WHAT TO PRODUCE ▸
Locate the line containing "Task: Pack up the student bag" in the material below; repeat it and every line after it, exactly as written.

^^^^^^^^

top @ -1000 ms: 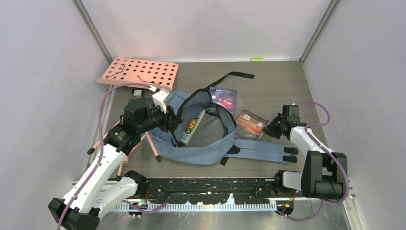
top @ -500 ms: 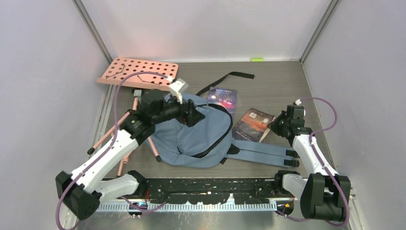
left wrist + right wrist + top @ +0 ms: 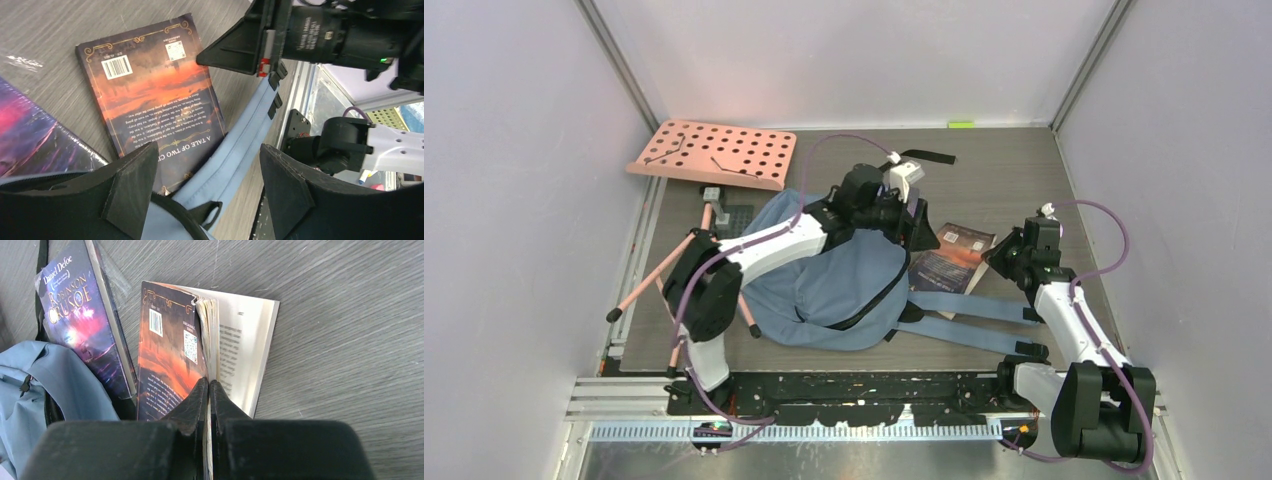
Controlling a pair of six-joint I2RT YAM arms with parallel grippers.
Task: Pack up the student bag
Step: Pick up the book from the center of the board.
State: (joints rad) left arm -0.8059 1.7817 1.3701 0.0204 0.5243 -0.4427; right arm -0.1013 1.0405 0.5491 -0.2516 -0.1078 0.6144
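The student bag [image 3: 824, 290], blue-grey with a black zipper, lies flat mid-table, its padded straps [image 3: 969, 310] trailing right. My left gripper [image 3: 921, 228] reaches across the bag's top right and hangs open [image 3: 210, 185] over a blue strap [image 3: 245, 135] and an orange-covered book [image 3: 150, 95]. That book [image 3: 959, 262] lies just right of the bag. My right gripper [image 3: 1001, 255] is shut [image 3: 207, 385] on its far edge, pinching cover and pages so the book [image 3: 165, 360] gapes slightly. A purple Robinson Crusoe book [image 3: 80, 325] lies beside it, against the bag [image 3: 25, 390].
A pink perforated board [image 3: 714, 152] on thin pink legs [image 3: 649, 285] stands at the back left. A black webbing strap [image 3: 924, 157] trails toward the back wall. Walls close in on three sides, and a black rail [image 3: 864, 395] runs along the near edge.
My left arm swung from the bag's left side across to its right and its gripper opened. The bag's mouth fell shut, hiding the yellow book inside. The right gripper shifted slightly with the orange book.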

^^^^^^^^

TASK OUTPUT ▸
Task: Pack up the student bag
Step: Pick up the book from the center of the board.
State: (joints rad) left arm -0.8059 1.7817 1.3701 0.0204 0.5243 -0.4427; right arm -0.1013 1.0405 0.5491 -0.2516 -0.1078 0.6144
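The student bag [image 3: 824, 290], blue-grey with a black zipper, lies flat mid-table, its padded straps [image 3: 969, 310] trailing right. My left gripper [image 3: 921, 228] reaches across the bag's top right and hangs open [image 3: 210, 185] over a blue strap [image 3: 245, 135] and an orange-covered book [image 3: 150, 95]. That book [image 3: 959, 262] lies just right of the bag. My right gripper [image 3: 1001, 255] is shut [image 3: 207, 385] on its far edge, pinching cover and pages so the book [image 3: 165, 360] gapes slightly. A purple Robinson Crusoe book [image 3: 80, 325] lies beside it, against the bag [image 3: 25, 390].
A pink perforated board [image 3: 714, 152] on thin pink legs [image 3: 649, 285] stands at the back left. A black webbing strap [image 3: 924, 157] trails toward the back wall. Walls close in on three sides, and a black rail [image 3: 864, 395] runs along the near edge.
My left arm swung from the bag's left side across to its right and its gripper opened. The bag's mouth fell shut, hiding the yellow book inside. The right gripper shifted slightly with the orange book.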

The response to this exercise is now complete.